About this exercise ▸ When you transcribe the lines below, keep every word the same and leave the pictures behind.
=== Section Start ===
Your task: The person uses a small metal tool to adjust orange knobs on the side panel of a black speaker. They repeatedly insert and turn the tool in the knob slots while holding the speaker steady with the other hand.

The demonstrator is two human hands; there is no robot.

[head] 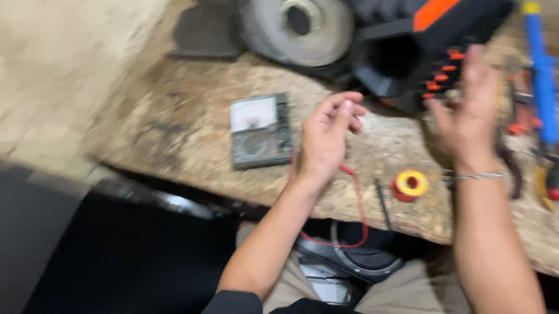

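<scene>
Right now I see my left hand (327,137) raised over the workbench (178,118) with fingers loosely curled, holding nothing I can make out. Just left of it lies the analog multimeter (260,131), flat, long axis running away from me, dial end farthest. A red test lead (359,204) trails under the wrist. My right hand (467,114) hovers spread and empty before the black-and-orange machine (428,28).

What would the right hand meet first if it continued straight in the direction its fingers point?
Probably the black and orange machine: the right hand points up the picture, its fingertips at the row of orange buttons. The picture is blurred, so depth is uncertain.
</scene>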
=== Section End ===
Result of the exercise ▸
Your task: The person uses a small metal tool to adjust orange knobs on the side panel of a black speaker. They repeatedly insert and turn the tool in the knob slots while holding the speaker steady with the other hand.

The demonstrator is two human hands; there is no robot.

[head] 

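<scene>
Right now I see my left hand (327,137) raised over the workbench (178,118) with fingers loosely curled, holding nothing I can make out. Just left of it lies the analog multimeter (260,131), flat, long axis running away from me, dial end farthest. A red test lead (359,204) trails under the wrist. My right hand (467,114) hovers spread and empty before the black-and-orange machine (428,28).

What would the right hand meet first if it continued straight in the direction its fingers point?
Probably the black and orange machine: the right hand points up the picture, its fingertips at the row of orange buttons. The picture is blurred, so depth is uncertain.
</scene>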

What came before is the finished answer.